Lines from the line with "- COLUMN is" to the line with "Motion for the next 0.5" in the entries below, and only those, must be output exactly, with both ends included.

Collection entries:
************

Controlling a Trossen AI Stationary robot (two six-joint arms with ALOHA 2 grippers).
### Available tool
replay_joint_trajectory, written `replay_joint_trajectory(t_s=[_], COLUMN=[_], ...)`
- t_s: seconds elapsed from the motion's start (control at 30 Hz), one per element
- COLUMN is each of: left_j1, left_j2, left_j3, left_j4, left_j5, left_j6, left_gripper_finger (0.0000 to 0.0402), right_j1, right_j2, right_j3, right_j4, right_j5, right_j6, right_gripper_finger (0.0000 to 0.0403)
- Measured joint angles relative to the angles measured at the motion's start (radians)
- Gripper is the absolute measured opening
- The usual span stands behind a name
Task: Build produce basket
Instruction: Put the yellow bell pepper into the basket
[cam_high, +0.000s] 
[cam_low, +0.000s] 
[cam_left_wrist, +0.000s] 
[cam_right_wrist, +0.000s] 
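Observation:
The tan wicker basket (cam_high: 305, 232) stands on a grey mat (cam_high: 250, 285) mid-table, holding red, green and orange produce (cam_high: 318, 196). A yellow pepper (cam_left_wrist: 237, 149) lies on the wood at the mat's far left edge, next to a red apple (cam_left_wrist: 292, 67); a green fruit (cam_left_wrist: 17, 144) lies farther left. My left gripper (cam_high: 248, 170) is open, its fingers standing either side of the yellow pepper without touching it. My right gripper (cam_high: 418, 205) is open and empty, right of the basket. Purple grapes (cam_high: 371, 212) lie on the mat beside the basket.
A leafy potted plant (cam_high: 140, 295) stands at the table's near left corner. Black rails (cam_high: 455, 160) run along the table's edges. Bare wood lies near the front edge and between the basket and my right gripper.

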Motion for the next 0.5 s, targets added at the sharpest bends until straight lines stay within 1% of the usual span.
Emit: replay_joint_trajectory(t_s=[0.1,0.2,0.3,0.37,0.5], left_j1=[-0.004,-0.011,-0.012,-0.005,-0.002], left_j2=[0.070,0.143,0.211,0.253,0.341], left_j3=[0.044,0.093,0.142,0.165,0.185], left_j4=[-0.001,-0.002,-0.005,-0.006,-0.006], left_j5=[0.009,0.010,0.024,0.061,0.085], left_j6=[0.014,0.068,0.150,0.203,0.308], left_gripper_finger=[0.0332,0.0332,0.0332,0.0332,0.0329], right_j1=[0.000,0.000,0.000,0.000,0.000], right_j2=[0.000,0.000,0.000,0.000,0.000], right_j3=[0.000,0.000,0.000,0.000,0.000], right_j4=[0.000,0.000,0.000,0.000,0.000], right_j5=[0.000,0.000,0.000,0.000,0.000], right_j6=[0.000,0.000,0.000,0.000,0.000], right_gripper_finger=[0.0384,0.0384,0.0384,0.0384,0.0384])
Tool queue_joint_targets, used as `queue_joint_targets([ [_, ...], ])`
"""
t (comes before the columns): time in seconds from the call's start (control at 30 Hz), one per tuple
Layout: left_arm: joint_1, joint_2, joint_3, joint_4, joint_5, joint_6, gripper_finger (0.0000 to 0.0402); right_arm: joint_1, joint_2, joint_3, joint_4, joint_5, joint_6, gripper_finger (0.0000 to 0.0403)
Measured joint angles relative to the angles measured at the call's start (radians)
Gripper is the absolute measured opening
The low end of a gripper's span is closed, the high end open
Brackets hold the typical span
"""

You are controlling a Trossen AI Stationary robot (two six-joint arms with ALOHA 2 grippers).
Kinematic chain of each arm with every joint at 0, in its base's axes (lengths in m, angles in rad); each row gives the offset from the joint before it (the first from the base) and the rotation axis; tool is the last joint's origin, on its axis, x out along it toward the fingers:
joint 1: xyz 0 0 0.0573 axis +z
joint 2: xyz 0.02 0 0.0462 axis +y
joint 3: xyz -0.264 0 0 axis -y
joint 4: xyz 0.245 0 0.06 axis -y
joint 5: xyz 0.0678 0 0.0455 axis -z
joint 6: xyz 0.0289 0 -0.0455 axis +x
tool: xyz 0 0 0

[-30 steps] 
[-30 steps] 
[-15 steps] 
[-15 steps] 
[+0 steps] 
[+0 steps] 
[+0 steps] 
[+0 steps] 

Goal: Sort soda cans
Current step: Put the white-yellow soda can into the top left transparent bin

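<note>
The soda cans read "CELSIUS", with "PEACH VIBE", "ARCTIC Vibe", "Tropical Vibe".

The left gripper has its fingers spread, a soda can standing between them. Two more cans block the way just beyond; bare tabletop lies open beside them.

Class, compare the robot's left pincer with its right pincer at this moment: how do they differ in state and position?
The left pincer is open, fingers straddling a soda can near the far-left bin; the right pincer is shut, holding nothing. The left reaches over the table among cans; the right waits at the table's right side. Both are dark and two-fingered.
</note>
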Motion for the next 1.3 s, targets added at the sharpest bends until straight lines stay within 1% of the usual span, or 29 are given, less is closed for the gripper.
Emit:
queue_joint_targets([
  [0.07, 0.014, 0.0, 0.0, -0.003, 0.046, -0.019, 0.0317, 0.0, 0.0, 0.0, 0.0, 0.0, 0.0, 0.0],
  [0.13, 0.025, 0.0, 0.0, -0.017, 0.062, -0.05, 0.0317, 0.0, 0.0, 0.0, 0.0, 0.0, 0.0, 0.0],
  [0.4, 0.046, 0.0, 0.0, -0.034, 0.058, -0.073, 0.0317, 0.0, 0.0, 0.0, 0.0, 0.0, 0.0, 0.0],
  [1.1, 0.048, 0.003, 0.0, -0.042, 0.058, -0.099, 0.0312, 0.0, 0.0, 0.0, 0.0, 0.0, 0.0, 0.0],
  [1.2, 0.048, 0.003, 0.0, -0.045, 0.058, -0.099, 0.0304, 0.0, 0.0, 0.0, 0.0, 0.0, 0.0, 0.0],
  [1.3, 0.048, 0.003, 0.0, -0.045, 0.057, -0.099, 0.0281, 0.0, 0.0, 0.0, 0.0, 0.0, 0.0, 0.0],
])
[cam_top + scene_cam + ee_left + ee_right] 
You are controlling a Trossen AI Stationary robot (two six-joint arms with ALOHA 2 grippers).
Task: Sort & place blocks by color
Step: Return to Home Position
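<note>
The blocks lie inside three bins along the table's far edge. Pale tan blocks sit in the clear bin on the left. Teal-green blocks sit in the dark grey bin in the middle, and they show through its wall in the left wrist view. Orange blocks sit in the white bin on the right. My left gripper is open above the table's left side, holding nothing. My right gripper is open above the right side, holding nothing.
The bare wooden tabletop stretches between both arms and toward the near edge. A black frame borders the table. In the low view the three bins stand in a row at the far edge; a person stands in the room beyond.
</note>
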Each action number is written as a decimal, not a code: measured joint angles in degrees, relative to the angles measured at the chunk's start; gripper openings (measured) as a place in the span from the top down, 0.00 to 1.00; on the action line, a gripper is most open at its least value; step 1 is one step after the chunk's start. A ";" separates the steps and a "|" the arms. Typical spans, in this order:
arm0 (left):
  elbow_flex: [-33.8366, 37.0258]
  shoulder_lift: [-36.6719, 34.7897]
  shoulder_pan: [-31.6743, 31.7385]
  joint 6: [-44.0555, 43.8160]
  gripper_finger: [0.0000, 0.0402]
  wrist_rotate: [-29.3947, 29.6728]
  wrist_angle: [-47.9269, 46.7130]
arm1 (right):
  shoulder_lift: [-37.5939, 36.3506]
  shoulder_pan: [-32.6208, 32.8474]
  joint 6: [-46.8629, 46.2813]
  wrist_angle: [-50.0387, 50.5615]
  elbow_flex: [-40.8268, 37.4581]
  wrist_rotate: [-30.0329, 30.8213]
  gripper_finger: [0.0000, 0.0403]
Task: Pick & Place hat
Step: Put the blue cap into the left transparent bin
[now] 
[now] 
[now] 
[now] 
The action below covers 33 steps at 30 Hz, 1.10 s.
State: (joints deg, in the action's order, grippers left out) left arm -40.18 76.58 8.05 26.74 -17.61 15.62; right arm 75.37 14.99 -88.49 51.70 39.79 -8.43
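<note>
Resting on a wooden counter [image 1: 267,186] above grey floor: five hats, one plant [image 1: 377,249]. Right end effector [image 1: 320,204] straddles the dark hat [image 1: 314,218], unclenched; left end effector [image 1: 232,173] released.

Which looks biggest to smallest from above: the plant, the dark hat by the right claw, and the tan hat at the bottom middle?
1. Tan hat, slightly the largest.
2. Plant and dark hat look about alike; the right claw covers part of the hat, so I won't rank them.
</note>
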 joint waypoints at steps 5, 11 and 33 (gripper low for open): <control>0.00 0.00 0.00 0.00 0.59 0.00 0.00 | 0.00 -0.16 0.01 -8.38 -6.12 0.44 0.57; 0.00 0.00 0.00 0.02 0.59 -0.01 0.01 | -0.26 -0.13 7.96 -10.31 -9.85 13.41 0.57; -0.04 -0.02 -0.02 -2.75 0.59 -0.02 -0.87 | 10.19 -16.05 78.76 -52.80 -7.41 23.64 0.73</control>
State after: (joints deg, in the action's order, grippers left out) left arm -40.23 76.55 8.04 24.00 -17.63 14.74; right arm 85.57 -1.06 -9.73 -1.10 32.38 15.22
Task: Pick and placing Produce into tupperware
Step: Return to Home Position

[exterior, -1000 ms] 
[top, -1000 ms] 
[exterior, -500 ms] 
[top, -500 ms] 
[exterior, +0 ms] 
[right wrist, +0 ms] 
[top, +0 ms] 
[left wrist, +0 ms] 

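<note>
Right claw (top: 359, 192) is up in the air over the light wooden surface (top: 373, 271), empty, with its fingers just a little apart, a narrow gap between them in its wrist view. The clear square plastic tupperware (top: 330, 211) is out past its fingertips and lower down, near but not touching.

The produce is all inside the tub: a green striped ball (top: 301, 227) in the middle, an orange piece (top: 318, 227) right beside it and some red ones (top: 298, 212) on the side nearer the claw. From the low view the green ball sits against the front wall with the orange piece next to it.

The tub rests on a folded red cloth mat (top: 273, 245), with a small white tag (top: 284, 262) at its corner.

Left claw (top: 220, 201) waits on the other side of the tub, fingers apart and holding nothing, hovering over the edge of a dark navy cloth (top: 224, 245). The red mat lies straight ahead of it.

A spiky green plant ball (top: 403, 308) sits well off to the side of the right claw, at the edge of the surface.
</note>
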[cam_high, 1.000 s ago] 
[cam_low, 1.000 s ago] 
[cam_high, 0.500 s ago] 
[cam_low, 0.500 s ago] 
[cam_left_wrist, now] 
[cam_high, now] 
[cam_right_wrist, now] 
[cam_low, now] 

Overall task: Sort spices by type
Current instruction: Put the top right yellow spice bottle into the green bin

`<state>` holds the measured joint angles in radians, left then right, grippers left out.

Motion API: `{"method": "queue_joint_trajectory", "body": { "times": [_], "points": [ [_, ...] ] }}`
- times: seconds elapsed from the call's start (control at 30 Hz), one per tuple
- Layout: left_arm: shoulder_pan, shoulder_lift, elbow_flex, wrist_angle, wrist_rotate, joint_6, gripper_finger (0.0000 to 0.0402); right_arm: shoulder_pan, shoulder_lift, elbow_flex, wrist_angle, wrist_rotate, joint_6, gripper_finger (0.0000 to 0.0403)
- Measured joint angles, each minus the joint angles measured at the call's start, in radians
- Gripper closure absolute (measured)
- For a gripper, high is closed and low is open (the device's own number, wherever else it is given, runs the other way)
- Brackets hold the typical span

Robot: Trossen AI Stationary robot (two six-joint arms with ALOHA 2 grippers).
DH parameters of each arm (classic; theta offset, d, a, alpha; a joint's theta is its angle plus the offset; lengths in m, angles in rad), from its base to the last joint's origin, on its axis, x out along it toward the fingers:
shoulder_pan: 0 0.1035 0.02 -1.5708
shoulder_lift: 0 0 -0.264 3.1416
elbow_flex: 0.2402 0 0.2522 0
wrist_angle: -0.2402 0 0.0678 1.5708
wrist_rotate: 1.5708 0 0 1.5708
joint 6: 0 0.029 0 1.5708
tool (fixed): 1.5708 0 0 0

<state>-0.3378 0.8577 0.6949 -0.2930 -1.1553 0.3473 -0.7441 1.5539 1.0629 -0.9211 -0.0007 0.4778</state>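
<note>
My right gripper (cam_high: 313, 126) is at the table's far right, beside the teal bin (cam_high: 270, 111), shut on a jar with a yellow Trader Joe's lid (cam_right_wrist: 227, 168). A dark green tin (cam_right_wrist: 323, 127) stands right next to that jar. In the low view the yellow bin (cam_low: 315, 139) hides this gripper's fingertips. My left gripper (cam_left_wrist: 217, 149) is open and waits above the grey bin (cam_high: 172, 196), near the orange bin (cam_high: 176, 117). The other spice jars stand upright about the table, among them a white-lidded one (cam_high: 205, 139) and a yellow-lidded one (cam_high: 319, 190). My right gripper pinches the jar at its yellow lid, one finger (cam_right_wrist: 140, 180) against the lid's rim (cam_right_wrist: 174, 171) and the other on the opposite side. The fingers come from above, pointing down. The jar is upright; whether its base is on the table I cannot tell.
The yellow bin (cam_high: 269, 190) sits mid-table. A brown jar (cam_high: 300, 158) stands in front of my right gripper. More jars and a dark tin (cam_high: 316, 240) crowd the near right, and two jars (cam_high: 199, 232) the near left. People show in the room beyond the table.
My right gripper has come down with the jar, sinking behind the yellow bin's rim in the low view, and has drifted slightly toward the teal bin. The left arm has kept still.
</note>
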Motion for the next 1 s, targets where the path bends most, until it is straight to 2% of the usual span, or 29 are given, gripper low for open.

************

RESPONSE TO THIS EXERCISE ->
- COLUMN is each of: left_j1, left_j2, left_j3, left_j4, left_j5, left_j6, left_gripper_finger (0.0000 to 0.0402), right_j1, right_j2, right_j3, right_j4, right_j5, right_j6, right_gripper_finger (0.0000 to 0.0403)
- Measured joint angles relative to the angles measured at the motion's start (radians)
- Gripper is the absolute measured opening
- The usual span stands behind a name
Task: Build produce basket
Instruction: Put the yellow bell pepper into the basket
[cam_high, +0.000s] 
[cam_low, +0.000s] 
[cam_left_wrist, +0.000s] 
[cam_right_wrist, +0.000s] 
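Observation:
The tan wicker basket (cam_high: 305, 232) stands on a grey mat (cam_high: 250, 285) mid-table, holding red, green and orange produce (cam_high: 318, 196). A yellow pepper (cam_left_wrist: 237, 149) lies on the wood at the mat's far left edge, next to a red apple (cam_left_wrist: 292, 67); a green fruit (cam_left_wrist: 17, 144) lies farther left. My left gripper (cam_high: 248, 170) is open, its fingers standing either side of the yellow pepper without touching it. My right gripper (cam_high: 418, 205) is open and empty, right of the basket. Purple grapes (cam_high: 371, 212) lie on the mat beside the basket.
A leafy potted plant (cam_high: 140, 295) stands at the table's near left corner. Black rails (cam_high: 455, 160) run along the table's edges. Bare wood lies near the front edge and between the basket and my right gripper.
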
Motion for the next 0.5 s, targets added at the sharpest bends until straight lines stay within 1% of the usual span.

That completes the exercise.